> Directions for this task: A line belongs in the answer only if it contains the word "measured"; copy every such line from the listing below.

> Data below:
◆ ◆ ◆

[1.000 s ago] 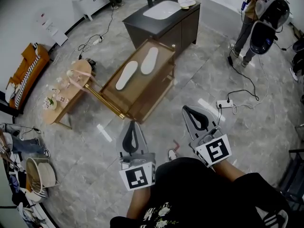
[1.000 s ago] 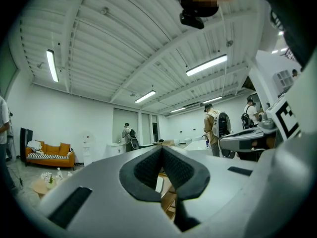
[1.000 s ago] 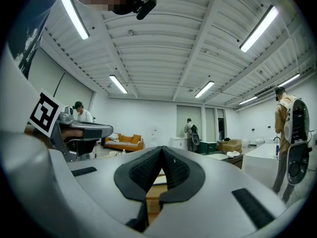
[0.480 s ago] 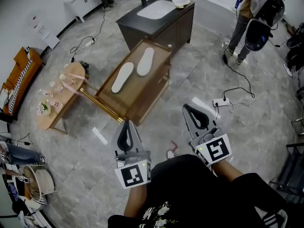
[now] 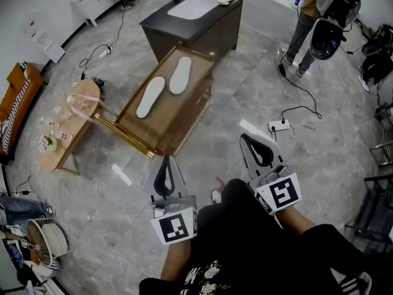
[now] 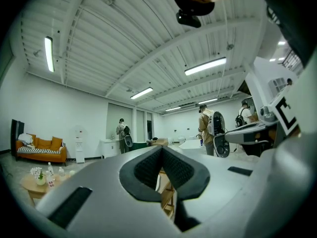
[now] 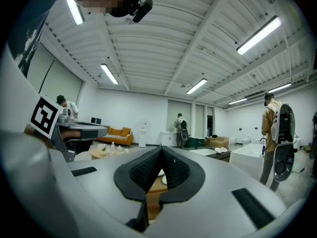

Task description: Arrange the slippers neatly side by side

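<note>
My left gripper [image 5: 165,162] and right gripper [image 5: 246,140] are pale grey shells with black ribbed pads [image 6: 146,170]. Behind each sits a white cube [image 5: 176,227] bearing a black square marker. Further back, my black top [image 5: 249,244] carries a white floral print [image 5: 206,274].

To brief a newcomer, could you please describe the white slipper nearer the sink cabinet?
Find the dark sink cabinet at the top of the head view; a low brown table stands in front of it. Of the two white slippers lying on it, this slipper is the one closer to the cabinet, its twin nearer the round side table.
</note>
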Tool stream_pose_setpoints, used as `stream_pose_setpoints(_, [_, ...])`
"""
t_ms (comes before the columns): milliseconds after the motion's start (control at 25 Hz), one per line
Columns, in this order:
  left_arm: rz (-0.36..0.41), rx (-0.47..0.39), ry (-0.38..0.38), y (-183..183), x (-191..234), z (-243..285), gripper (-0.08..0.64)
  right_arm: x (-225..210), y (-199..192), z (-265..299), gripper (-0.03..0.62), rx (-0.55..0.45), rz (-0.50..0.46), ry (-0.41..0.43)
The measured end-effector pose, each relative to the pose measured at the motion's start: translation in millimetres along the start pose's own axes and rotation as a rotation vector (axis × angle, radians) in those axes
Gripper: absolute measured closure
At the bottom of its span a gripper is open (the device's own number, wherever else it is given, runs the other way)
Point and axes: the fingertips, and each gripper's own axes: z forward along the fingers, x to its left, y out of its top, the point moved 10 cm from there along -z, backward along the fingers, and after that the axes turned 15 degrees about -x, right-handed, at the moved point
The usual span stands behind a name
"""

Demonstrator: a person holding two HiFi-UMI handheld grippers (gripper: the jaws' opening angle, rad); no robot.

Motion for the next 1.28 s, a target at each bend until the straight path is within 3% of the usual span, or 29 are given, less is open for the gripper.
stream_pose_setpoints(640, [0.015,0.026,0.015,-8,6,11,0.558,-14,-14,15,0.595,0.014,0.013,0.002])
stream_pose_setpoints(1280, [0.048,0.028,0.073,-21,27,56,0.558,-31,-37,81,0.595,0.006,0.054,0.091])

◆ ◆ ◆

> Your response:
The measured end-effector pose, each relative to the pose measured at the motion's start: translation in millimetres along the start pose's own axes and rotation as a rotation vector (axis × angle, radians) in those axes
Gripper: absolute measured closure

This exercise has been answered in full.